PoC referenced oss-security - Linux Kernel use-after-free write in netfilter

CVE-2022-32250 is a use-after-free vulnerability in the Netfilter subsystem. The vulnerability occurs when a new nftset is added with a NFT_MSG_NEWSET command. When processing lookup and dynset expressions, freed chunk remains in set->binding list due to an incorrect NFT_STATEFUL_EXPR check. For this reason, use-after-free write occurs.

This vulnerability starts from nft_expr_init. nft_expr_init calls nf_tables_expr_parse and allocates memory for an expr. Afterwards, nf_tables_newexpr initializes expr.

Since the structure is different depending on the type of expr, a suitable structure is stored in data[]. For example, the lookup expression contains struct nft_lookup in data[]

struct nft_expr {
    const struct nft_expr_ops   *ops;
    unsigned char           data[]
        __attribute__((aligned(__alignof__(u64))));
};

struct nft_lookup {
    struct nft_set * set;
    u8 sreg;
    u8 dreg;
    bool invert;
    struct nft_set_binding binding;
};

struct nft_set_binding {
    struct list_head list;
    const struct nft_chain * chain;
    u32 flags;
};

nf_tables_newexpr calls ops->init by referring to ops of expr.
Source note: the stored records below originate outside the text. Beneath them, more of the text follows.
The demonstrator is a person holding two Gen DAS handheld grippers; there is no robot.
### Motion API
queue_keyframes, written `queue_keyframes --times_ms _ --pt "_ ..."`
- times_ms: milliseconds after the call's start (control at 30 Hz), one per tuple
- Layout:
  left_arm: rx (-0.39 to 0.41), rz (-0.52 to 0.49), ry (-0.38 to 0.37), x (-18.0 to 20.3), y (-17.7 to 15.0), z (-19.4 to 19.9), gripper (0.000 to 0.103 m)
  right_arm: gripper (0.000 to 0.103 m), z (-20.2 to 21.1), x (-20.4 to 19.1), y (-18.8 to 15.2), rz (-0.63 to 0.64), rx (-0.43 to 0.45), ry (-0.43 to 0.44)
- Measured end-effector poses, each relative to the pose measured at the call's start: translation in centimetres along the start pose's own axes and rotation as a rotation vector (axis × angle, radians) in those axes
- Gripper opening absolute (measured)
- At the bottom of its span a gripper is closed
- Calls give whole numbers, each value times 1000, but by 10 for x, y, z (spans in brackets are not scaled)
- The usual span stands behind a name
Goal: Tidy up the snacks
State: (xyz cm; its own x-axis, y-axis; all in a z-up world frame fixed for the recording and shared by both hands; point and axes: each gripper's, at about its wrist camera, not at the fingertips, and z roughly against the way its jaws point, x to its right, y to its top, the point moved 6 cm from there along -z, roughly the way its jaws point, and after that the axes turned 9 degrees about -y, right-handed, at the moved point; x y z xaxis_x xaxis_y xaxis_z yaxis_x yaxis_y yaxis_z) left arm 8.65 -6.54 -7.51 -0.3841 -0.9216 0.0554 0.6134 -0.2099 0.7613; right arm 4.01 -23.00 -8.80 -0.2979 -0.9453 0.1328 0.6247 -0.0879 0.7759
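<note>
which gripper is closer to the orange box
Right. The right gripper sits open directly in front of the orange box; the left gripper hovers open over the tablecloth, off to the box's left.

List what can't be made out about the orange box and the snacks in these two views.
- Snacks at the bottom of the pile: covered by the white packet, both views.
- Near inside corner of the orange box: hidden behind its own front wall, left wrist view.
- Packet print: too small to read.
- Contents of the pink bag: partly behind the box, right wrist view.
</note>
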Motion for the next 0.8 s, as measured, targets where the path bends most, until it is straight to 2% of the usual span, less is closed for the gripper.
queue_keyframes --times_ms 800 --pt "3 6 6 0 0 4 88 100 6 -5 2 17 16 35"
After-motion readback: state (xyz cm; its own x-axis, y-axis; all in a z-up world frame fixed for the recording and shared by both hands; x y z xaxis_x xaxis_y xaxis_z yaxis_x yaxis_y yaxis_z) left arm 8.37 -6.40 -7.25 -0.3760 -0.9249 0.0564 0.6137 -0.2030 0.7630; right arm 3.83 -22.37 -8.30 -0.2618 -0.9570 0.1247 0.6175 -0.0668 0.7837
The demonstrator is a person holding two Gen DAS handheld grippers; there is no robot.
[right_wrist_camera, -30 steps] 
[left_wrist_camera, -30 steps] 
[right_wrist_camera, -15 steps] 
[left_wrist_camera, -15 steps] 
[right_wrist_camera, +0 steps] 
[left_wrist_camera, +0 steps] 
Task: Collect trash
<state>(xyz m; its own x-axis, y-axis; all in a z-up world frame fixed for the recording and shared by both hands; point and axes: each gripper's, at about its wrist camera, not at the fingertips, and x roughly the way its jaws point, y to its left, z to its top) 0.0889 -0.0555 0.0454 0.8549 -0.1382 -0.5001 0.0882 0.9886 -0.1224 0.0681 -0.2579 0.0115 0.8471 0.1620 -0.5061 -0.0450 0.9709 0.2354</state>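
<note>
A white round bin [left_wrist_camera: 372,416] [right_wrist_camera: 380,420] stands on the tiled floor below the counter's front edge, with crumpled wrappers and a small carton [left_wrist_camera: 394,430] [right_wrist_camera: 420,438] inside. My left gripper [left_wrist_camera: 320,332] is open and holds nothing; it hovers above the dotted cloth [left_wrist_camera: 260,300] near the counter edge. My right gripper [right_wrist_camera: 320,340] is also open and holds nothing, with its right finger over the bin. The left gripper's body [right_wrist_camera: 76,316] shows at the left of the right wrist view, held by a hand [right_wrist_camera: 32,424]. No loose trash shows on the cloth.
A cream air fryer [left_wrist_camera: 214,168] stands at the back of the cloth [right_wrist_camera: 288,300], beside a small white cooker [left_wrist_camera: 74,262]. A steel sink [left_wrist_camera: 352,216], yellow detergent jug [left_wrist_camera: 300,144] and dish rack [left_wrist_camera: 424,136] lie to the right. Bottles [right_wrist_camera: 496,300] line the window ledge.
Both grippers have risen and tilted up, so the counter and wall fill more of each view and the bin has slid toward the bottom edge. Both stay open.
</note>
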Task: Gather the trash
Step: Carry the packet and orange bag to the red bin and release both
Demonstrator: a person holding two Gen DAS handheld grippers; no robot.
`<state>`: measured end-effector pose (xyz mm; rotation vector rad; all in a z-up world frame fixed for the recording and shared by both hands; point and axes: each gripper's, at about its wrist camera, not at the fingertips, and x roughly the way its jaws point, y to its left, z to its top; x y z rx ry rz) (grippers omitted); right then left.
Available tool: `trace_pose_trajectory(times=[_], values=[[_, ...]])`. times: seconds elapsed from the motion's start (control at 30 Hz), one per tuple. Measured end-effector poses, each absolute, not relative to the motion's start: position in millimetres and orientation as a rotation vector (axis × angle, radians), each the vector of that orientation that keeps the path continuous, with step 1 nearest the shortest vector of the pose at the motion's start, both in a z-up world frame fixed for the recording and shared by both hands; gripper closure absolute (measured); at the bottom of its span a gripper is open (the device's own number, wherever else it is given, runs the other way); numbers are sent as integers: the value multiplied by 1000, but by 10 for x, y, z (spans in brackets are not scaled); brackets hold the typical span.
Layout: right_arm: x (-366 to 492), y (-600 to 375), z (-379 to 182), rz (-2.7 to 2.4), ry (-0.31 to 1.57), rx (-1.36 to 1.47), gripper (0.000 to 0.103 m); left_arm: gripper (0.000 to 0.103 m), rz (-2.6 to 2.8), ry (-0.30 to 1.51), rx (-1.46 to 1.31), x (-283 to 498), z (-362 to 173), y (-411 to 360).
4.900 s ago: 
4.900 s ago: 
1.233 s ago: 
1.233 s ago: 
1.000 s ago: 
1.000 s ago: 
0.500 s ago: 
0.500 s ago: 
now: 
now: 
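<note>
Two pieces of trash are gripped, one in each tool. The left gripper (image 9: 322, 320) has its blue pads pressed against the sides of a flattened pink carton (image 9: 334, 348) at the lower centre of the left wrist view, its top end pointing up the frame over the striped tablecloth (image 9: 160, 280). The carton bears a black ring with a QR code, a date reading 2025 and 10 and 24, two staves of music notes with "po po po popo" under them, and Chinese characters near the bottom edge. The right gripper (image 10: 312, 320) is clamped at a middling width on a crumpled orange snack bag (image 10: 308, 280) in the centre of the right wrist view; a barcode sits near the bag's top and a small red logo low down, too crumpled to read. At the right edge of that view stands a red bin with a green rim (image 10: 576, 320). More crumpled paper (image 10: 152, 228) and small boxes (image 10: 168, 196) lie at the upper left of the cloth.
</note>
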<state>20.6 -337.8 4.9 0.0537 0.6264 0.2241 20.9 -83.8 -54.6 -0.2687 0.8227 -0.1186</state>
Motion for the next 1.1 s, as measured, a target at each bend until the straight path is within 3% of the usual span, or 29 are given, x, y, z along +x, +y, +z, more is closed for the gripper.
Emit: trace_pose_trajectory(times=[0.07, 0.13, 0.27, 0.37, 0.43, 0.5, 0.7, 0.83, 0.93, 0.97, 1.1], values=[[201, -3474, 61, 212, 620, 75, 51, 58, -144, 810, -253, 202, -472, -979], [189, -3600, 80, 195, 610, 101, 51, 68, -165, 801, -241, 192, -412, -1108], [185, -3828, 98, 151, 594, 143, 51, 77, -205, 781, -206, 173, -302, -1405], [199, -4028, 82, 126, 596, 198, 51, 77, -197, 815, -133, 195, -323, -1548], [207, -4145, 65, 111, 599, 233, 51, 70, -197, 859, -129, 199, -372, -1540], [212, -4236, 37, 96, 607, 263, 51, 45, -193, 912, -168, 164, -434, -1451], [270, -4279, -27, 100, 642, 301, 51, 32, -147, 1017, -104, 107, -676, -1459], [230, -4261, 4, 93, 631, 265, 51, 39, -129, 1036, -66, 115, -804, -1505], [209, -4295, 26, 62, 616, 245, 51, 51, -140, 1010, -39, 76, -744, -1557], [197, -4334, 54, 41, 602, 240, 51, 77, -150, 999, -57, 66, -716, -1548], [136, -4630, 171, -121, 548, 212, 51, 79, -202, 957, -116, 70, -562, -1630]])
In the case of lookup, ops->init contains nft_lookup_init.

nft_lookup_init calls nf_tables_bind_set. nf_tables_bind_set binds the expr in set->binding at [1].

When the execution of the nft_expr_init is completed, it returns to the caller: nft_set_elem_expr_alloc. If expr->ops->type->flags is not NFT_EXPR_STATEFUL, go to err_set_elem_expr and call nft_expr_destroy to remove the expression added to set.

nf_tables_bind_set is linked to expr, so call nf_tables_expr_destroy to remove it.

void nft_expr_destroy(const struct nft_ctx *ctx, struct nft_expr *expr)
{
    nf_tables_expr_destroy(ctx, expr);
    kfree(expr);
}

nf_tables_expr_destroy calls expr->ops->destroy. For lookup expression, ops->destroy contains nft_lookup_destroy.

static void nf_tables_expr_destroy(const struct nft_ctx *ctx,
                   struct nft_expr *expr)
{
    const struct nft_expr_type *type = expr->ops->type;

    if (expr->ops->destroy)
        expr->ops->destroy(ctx, expr);
    module_put(type->owner);
}

nft_lookup_destroy calls nf_tables_destroy_set and nf_tables_destroy_set tries to destroy set. However, &set->bindings contain the previously assigned expr, so nft_set_destroy cannot be called. Therefore, the set remains as it is, and the allocated expr still exists in the binding of the set.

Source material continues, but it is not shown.